山形出身の歌人であります。医師でもあり、アララギ派の歌人として有名な山形の偉人であります。
私が通っていた小学校には、卒業生である斎藤茂吉から送られた歌が刻まれた石碑があり、何度となく先生の口から出てくるその歌、そして斎藤茂吉という人は、なんとなく身近な存在でした。だから、彼が黒い丸メガネをして駅にあらわれたとき、すぐに斎藤茂吉だ!と思ったわけです。

この丸メガネ、そうとう印象的に彼の顔におさまっており、子どもには大不評。
一緒に父さんと出かけてほしいのに、丸メガネと一緒にいることが嫌なあまり、大泣きで「母さんがいいよ~。丸メガネは嫌だ~。」と叫ぶ小4の娘。
「絶対授業参観には父さんは来ないでほしい。丸メガネだし自作のTシャツだし、変すぎるでしょ。」と中1の息子。
なんて迷惑なんだ、丸メガネ。

でもこの丸メガネのやりとりから、私が中学生だった頃の懐かしい記憶がよみがえってきました。

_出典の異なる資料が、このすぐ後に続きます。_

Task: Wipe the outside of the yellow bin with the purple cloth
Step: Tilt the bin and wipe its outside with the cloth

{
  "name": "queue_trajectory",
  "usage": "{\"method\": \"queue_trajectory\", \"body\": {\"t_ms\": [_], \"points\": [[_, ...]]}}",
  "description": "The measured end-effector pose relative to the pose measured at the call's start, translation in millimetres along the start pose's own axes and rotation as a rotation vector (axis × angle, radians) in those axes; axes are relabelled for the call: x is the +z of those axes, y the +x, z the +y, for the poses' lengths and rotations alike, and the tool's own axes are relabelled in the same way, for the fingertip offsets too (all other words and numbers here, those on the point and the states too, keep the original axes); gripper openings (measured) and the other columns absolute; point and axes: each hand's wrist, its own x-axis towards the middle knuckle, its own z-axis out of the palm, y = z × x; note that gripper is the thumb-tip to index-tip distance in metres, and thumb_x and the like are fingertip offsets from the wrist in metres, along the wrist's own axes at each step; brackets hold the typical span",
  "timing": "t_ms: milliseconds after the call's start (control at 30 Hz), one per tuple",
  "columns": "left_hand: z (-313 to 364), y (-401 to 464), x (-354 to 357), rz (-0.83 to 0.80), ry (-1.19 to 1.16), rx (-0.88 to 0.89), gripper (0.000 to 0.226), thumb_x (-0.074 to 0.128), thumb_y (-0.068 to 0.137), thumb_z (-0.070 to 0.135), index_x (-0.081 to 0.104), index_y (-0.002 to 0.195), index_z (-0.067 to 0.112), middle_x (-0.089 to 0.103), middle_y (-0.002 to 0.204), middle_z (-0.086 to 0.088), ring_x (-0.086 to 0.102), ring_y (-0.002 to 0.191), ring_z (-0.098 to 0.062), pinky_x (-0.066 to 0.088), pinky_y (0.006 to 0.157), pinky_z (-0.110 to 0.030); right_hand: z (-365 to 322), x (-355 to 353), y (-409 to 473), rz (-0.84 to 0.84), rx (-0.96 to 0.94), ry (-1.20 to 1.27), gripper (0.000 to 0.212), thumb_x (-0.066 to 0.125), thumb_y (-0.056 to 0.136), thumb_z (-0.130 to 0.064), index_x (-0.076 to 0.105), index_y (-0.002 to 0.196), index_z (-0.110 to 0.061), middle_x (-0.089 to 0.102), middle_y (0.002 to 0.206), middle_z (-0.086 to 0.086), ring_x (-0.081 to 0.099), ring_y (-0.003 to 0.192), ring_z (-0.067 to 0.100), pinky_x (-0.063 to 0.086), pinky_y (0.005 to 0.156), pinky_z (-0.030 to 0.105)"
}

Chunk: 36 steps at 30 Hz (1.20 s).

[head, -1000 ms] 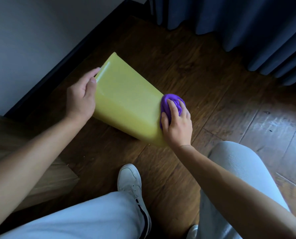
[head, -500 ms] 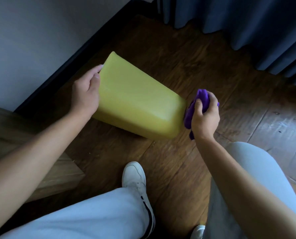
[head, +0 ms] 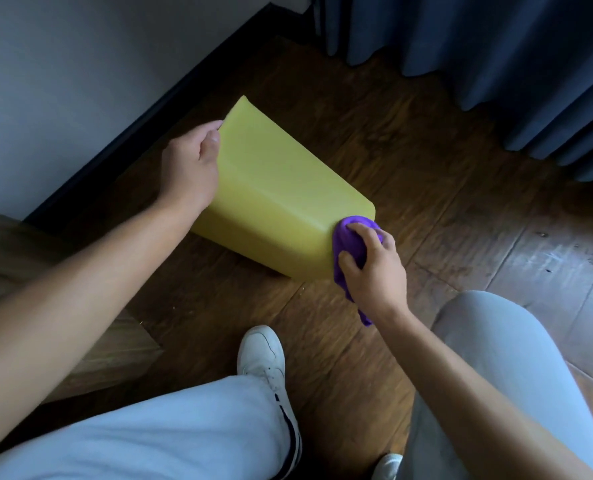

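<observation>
Change: half a second ago the right hand [head: 374, 268] held the purple cloth [head: 348, 249] off the yellow bin [head: 274, 199], just beside its right end; now the cloth is pressed against that end's near corner. Left hand [head: 189, 166] has kept its grip at the bin's other end.
Bin: lies on its side on the wooden floor [head: 409, 140], centre of the frame, running from upper left down to lower right.
Left hand: fingers curled over the bin's upper-left edge, thumb against the top face.
Right hand: fingers curled round the bunched cloth, pressing it on the bin's lower-right corner; a tail of cloth hangs below the wrist.
Edges: the bin's far long edge and right end stand free of anything; its near long edge rests on the floor.
Open room: bare floor stretches to the right and upper right of the bin, up to the blue curtain [head: 478, 46].
Left side: the dark baseboard [head: 142, 123] and the wall [head: 63, 64] run just behind the left hand, close to the bin's upper-left end.
Near side: a white shoe [head: 262, 355] and trouser legs [head: 170, 431] sit below the bin, apart from it.
Lower left: a wooden cabinet corner [head: 115, 355] lies under the left forearm.
</observation>
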Motion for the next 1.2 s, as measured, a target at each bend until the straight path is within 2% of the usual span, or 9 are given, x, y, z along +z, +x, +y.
{"method": "queue_trajectory", "body": {"t_ms": [133, 233, 367, 467, 633, 767, 867, 1033, 1200], "points": [[-0.5, 0.9, -0.8, 0.009, -0.009, -0.008, 0.038, 0.040, 0.111, 0.031, 0.056, 0.145, 0.025, 0.060, 0.144, 0.004, 0.054, 0.127, -0.005, 0.041, 0.097, -0.013, -8.8, -11.6, -14.6, 0.103, -0.049, 0.174, 0.044, 0.059, 0.084, -0.040, 0.059, 0.127, -0.044, 0.062, 0.114, -0.014, 0.057, 0.095, 0.003, 0.050, 0.081, 0.027], [5.7, 2.8, 1.9, -0.001, -0.069, -0.039, 0.038, 0.040, 0.111, 0.031, 0.054, 0.146, 0.029, 0.056, 0.146, 0.008, 0.052, 0.128, -0.004, 0.040, 0.099, -0.016, -21.8, -21.1, -8.3, 0.190, -0.125, 0.258, 0.043, 0.061, 0.086, -0.036, 0.060, 0.129, -0.040, 0.060, 0.115, -0.016, 0.053, 0.094, -0.005, 0.041, 0.082, 0.010], [19.5, -1.1, 9.9, -0.052, -0.160, -0.081, 0.040, 0.040, 0.108, 0.032, 0.050, 0.146, 0.039, 0.050, 0.144, 0.016, 0.052, 0.117, 0.004, 0.041, 0.090, -0.014, -60.2, -31.2, 16.5, 0.191, -0.288, 0.281, 0.045, 0.066, 0.093, -0.027, 0.062, 0.138, -0.030, 0.061, 0.140, -0.006, 0.057, 0.122, 0.011, 0.047, 0.097, 0.027], [33.4, -7.4, 21.9, -0.110, -0.195, -0.056, 0.041, 0.042, 0.104, 0.036, 0.055, 0.143, 0.038, 0.059, 0.143, 0.009, 0.058, 0.125, -0.008, 0.048, 0.103, -0.030, -103.0, -30.6, 36.2, 0.181, -0.423, 0.263, 0.047, 0.066, 0.093, -0.025, 0.062, 0.140, -0.029, 0.059, 0.150, -0.004, 0.052, 0.134, 0.015, 0.035, 0.105, 0.017], [44.8, -8.3, 26.1, -0.082, -0.273, 0.019, 0.034, 0.044, 0.106, 0.027, 0.070, 0.127, 0.031, 0.074, 0.117, 0.013, 0.065, 0.111, 0.004, 0.047, 0.091, -0.013, -148.9, -17.3, 63.4, 0.093, -0.460, 0.215, 0.049, 0.061, 0.099, -0.024, 0.056, 0.148, -0.027, 0.051, 0.158, -0.002, 0.041, 0.148, 0.020, 0.030, 0.121, 0.034], [41.7, -12.1, 14.3, -0.060, -0.270, -0.027, 0.029, 0.044, 0.107, 0.039, 0.072, 0.108, 0.045, 0.075, 0.101, 0.023, 0.067, 0.101, 0.008, 0.049, 0.079, -0.007, -145.4, -1.9, 69.5, 0.059, -0.515, 0.111, 0.052, 0.057, 0.103, -0.038, 0.049, 0.154, -0.029, 0.048, 0.160, -0.001, 0.039, 0.149, 0.024, 0.037, 0.117, 0.042], [32.0, -10.2, 12.2, -0.072, -0.217, 0.008, 0.032, 0.047, 0.105, 0.040, 0.069, 0.127, 0.035, 0.071, 0.119, 0.022, 0.063, 0.112, 0.009, 0.048, 0.088, -0.006, -132.1, 11.4, 69.1, 0.139, -0.507, 0.023, 0.054, 0.055, 0.102, -0.045, 0.049, 0.154, -0.030, 0.047, 0.159, 0.005, 0.045, 0.143, 0.031, 0.048, 0.105, 0.045], [18.4, -0.6, 7.8, -0.054, -0.129, -0.007, 0.040, 0.050, 0.105, 0.031, 0.057, 0.144, 0.027, 0.063, 0.140, 0.006, 0.060, 0.125, -0.006, 0.050, 0.107, -0.030, -98.7, 22.6, 73.8, 0.216, -0.403, -0.059, 0.052, 0.053, 0.102, -0.047, 0.052, 0.151, -0.030, 0.052, 0.155, 0.007, 0.052, 0.135, 0.034, 0.051, 0.099, 0.043], [7.3, 4.4, 0.9, -0.012, -0.134, -0.061, 0.038, 0.049, 0.107, 0.027, 0.058, 0.144, 0.027, 0.060, 0.145, 0.005, 0.055, 0.132, -0.007, 0.043, 0.107, -0.022, -60.9, 23.1, 74.5, 0.221, -0.306, -0.114, 0.052, 0.053, 0.100, -0.044, 0.053, 0.150, -0.029, 0.054, 0.152, 0.010, 0.054, 0.132, 0.038, 0.051, 0.098, 0.048]]}}
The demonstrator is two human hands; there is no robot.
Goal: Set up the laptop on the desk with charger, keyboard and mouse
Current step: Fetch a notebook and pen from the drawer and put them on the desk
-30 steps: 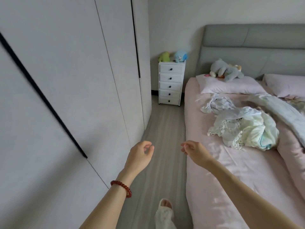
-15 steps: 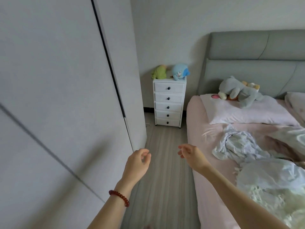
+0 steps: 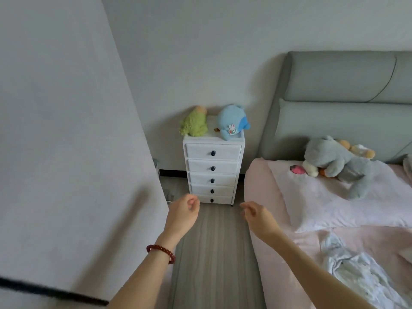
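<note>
No laptop, desk, charger, keyboard or mouse is in view. My left hand (image 3: 184,214) is held out over the wooden floor with a red bead bracelet on its wrist; its fingers are loosely curled and it holds nothing. My right hand (image 3: 256,216) hangs level with it by the bed's edge, fingers relaxed and apart, with nothing in it. Both hands point toward a white chest of drawers (image 3: 213,172) at the end of the aisle.
A white wardrobe (image 3: 66,130) fills the left side. A bed (image 3: 263,197) with pink sheets, a pillow (image 3: 334,204), a grey plush toy (image 3: 338,161) and crumpled clothes (image 3: 356,270) lies on the right. A green plush (image 3: 195,124) and a blue plush (image 3: 231,124) sit on the drawers. A narrow floor strip (image 3: 214,253) runs between.
The view has advanced along the aisle toward the chest of drawers, which looks larger and nearer. Both hands have stayed held out in front, holding nothing.
</note>
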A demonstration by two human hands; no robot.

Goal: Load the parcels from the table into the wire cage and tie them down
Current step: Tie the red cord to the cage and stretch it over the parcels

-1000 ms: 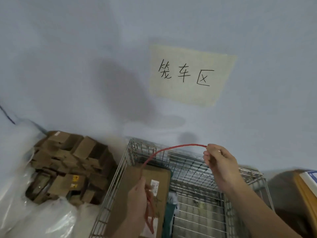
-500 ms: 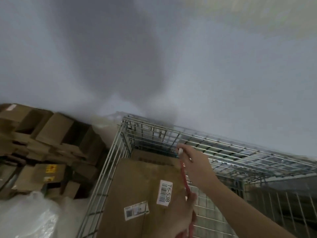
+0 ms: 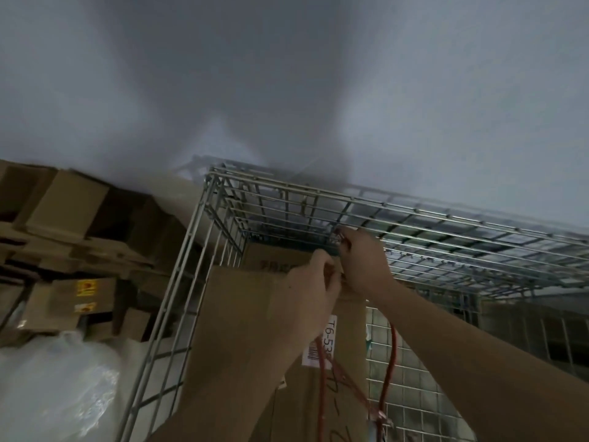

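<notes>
Both hands, left [image 3: 314, 287] and right [image 3: 360, 260], pinch a red cord [image 3: 390, 355] at the cage [image 3: 446, 224] wall above a box [image 3: 248, 330], apparently to lash parcels down

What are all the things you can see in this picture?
wire cage: one, silver, centre and right, against the wall
big parcel: one, brown with a white label, standing inside the cage
second parcel: one, brown, behind the big one
cord: one, red, hanging from the hands down the front of the parcel
flattened boxes: a pile, brown, left by the wall
plastic bag: one, clear, bottom left
wall: grey, behind everything
left hand: grip on the cord
right hand: grip on the cord's end at the cage's back wires
</notes>
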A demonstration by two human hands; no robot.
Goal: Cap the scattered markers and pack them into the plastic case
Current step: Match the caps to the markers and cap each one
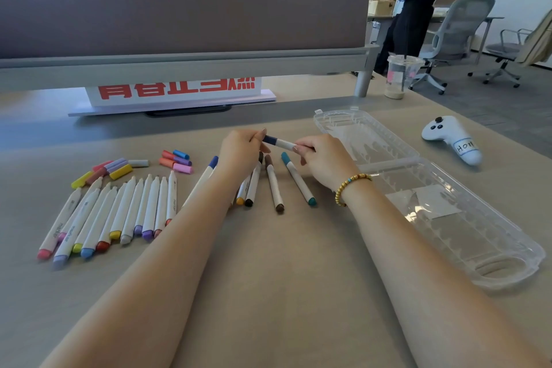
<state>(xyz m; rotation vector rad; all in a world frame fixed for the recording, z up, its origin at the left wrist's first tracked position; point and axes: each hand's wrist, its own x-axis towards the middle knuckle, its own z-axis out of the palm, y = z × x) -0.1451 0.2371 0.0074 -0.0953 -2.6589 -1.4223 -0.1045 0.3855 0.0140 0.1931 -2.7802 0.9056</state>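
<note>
Uncapped markers (119,212) rowed left – loose caps (176,160) behind – clear case (433,197) open right

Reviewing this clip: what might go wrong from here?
1. Both hands, left and right, hold one dark-blue marker; a crooked press could leave the cap loose.
2. The loose caps lie apart from the uncapped markers; colours could get mismatched.
3. The forearms hover over the capped markers; a sweep might roll them.
</note>
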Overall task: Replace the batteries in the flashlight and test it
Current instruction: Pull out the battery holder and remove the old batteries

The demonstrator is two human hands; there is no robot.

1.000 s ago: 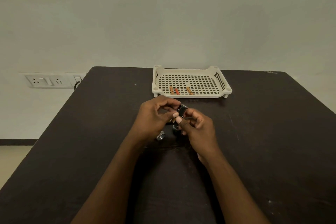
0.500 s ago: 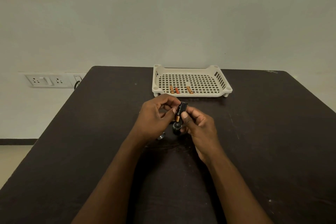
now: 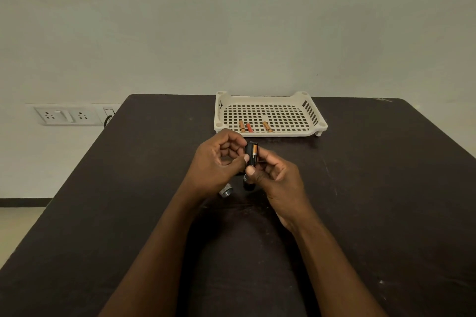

私が中学生のころ、とにかく親と一緒にいるところを見られるのが恥ずかしくて恥ずかしくて、家族全員肥えてて、本当に家族感丸出しなのに、もう私だけ他人よ、みたいな存在でいたくて、そんな時期でした。
そんな私。駅前にあったダイエーで買い物をし、お母さんにソフトクリームを買ってもらってバスに乗り込み、一番後ろの座席にお母さん、妹、私の3人で並びながら、ソフトクリームをなめていたその時!
あ~、あ~ぁ、なんと同級生がバスに乗り込んで来たではありませんか!

お母さんといる。そして、ソフトクリームをなめている。しかも家族で並んでなめている、という、その当時の私にとってはもう恥ずかしさ極まりない状況をどう回避するべきか、とっさにとった行動は、前の座席に頭をつけて寝ているように見せかけつつ、ソフトクリームを必死でなめるという行動。周りの人から見てみれば、普通に隠れてソフトクリームを食べる人以外の何物でもなかった。

ソフトクリーム@バス


こんな中学生の私を我が母は、
「お前、中学生のとき、家族みられんのやんだっけもな~。」とあっさり振り返り、終了。
我が子に私を隠したくなる時期はいつくるのか…(もう丸メガネは隠されたくなってるけど)と思いつつ、そんな思春期真っ只中の私をあっさり受け止め育ててくれた父母にあらためて感謝するのでした。